Abstract

Germline genome defense evolves to recognize and suppress retrotransposons. One of defensive mechanisms is the PIWI-associated RNA (piRNA) pathway, which employs small RNAs for sequence-specific repression. The loss of the piRNA pathway in mice causes male sterility while females remain fertile. Unlike spermatogenic cells, mouse oocytes posses also RNA interference (RNAi), another small RNA pathway capable of retrotransposon suppression. To examine whether RNAi compensates the loss of the piRNA pathway, we produced a new RNAi pathway mutant DicerSOM and crossed it with a catalytically-dead mutant of Mili, an essential piRNA gene. Normal follicular and oocyte development in double mutants showed that RNAi does not suppress a strong ovarian piRNA knock-out phenotype. However, we observed redundant and non-redundant targeting of specific retrotransposon families illustrating stochasticity of recognition and targeting of invading retrotransposons.

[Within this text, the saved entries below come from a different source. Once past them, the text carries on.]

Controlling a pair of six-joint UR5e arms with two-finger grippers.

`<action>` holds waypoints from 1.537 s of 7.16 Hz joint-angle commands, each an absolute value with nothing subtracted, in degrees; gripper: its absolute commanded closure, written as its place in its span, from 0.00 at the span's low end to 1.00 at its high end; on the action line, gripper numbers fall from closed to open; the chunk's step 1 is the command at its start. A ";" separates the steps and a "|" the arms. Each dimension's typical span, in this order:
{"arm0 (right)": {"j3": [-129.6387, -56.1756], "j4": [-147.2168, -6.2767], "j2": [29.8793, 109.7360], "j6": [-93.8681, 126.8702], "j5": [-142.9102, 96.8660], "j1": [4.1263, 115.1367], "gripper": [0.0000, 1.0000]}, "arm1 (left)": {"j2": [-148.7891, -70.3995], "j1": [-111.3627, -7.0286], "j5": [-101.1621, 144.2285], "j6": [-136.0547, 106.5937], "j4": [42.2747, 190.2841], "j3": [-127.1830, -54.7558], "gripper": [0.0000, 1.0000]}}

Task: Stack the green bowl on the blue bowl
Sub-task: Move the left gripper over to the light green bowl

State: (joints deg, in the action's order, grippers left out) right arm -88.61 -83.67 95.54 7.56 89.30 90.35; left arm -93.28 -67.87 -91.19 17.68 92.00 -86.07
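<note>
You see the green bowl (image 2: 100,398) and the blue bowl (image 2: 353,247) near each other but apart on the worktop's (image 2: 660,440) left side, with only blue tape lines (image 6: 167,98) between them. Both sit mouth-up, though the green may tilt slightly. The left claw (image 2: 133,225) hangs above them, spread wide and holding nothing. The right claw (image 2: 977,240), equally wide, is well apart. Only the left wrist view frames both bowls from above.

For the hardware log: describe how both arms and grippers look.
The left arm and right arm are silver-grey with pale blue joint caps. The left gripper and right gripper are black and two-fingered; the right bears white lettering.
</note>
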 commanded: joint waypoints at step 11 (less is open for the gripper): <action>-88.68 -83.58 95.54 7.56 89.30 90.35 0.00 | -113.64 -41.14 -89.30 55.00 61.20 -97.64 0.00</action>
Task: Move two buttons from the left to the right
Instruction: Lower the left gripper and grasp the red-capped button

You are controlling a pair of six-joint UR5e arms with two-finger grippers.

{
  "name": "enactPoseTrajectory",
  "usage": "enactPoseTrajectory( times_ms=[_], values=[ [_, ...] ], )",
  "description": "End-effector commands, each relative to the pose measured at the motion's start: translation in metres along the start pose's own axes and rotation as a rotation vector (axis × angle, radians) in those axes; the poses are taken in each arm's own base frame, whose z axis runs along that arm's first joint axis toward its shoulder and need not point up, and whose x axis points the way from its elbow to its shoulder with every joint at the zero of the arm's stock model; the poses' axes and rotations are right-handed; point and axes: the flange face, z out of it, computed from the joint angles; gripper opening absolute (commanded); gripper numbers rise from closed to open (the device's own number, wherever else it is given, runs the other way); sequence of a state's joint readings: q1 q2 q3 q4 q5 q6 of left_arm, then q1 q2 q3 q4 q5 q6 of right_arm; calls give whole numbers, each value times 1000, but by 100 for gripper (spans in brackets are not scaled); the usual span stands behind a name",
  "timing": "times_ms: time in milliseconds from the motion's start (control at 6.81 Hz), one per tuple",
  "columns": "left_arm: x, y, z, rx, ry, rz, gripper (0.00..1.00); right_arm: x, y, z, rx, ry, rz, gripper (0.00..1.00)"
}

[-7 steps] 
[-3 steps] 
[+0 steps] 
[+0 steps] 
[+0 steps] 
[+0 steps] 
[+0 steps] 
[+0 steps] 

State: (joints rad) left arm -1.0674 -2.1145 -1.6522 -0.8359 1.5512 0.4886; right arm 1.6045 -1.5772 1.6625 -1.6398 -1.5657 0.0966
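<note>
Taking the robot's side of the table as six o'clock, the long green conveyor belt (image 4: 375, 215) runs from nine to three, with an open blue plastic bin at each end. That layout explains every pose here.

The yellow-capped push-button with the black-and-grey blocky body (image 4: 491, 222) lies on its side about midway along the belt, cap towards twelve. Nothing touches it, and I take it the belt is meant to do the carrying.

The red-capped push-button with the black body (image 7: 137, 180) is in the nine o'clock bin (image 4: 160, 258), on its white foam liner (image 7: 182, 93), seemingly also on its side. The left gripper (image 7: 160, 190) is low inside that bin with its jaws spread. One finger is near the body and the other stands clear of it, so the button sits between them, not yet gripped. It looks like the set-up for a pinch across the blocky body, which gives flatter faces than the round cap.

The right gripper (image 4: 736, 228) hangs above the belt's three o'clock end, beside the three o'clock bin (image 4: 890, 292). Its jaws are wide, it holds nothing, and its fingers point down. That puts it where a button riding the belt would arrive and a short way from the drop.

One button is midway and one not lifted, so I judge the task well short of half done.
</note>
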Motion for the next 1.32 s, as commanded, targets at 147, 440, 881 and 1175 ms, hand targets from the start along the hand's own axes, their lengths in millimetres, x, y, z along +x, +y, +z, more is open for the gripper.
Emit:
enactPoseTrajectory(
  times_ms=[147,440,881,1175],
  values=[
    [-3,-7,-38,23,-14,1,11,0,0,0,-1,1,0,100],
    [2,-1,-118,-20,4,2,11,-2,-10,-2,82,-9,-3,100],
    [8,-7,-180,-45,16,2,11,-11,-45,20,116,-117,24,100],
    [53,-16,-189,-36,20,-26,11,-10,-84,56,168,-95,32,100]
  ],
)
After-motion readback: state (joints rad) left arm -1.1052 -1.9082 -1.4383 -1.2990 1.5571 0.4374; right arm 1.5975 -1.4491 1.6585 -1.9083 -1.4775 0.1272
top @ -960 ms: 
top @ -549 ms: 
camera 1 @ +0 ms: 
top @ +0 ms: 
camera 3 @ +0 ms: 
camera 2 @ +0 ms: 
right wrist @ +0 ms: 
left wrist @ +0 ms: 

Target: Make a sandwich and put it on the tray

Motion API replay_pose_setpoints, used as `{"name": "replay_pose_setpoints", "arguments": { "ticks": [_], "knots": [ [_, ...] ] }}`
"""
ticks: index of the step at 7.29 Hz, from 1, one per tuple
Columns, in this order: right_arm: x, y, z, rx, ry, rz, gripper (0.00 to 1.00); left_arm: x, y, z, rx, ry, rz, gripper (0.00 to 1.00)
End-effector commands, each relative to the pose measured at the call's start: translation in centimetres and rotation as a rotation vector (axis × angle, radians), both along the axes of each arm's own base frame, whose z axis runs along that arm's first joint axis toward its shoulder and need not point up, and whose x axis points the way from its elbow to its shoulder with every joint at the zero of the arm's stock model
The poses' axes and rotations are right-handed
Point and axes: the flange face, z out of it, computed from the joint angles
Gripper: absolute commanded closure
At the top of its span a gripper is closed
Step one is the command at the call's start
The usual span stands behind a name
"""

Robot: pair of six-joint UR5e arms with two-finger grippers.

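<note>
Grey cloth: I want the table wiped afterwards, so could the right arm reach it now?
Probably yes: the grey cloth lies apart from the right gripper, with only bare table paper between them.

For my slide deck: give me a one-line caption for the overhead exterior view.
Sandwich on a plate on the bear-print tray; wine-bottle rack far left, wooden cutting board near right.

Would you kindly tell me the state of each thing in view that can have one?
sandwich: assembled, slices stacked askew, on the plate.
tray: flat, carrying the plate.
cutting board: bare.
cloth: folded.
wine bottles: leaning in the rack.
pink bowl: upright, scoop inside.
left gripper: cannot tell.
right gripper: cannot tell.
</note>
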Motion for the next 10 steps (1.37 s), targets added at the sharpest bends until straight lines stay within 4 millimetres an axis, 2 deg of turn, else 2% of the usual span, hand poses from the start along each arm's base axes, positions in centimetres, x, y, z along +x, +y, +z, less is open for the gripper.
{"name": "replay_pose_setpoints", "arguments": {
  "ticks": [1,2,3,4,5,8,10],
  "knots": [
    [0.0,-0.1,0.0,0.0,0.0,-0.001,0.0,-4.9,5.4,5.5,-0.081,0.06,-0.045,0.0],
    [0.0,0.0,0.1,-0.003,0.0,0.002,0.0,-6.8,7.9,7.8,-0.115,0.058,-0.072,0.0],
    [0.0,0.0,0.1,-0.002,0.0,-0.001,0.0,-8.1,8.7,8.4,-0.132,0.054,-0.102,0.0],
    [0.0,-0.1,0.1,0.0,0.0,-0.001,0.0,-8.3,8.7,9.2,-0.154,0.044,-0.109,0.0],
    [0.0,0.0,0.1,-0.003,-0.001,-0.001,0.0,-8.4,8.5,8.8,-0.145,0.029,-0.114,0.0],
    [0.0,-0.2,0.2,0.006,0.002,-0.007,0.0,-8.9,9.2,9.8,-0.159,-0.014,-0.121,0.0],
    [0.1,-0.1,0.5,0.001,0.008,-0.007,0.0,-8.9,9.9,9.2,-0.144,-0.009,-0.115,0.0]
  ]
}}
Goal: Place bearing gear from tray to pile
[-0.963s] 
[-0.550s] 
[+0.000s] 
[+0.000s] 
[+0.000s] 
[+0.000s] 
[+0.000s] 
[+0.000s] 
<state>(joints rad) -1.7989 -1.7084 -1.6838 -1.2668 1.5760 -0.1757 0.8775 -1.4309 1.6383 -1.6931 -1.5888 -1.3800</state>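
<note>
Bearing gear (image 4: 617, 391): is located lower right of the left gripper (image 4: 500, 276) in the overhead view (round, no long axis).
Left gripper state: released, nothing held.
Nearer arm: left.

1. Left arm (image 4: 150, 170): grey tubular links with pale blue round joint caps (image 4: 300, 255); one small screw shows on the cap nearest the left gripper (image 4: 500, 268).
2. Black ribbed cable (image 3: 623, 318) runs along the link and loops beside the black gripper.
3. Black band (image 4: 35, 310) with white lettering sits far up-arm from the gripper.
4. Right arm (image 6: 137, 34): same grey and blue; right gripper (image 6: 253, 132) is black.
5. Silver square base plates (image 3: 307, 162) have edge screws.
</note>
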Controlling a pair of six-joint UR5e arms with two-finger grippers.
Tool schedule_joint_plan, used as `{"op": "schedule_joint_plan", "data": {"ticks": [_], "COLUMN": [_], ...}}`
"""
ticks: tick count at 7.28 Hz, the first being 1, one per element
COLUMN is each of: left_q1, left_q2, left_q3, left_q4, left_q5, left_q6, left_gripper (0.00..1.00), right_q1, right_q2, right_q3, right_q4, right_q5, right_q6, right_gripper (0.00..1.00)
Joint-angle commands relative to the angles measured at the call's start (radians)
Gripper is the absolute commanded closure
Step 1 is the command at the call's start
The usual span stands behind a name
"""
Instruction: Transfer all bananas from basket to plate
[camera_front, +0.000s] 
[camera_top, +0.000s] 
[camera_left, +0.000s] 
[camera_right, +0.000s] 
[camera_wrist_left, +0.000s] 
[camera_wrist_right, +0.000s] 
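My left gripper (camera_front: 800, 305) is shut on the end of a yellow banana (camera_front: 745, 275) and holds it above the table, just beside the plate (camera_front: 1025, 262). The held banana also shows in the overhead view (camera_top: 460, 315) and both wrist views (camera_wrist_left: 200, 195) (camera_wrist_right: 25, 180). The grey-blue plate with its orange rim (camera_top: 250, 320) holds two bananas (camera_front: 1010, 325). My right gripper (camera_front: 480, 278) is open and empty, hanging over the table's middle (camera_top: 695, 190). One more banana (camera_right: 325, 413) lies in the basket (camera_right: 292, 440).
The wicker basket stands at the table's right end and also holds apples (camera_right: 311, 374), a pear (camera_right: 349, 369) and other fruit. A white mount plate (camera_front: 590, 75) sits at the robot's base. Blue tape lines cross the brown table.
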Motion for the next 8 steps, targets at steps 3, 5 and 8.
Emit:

Intracisternal A Particle retrotransposon was mainly targeted by the piRNA pathway, MaLR and RLTR10 retrotransposons were targeted mainly by RNAi. Double mutants showed accumulations of LINE-1 retrotransposon transcripts. However, we did not find strong evidence for transcriptional activation and mobilization of retrotransposition competent LINE-1 elements suggesting that while both defense pathways are simultaneously expendable for ovarian oocyte development, yet another transcriptional silencing mechanism prevents mobilization of LINE-1 elements.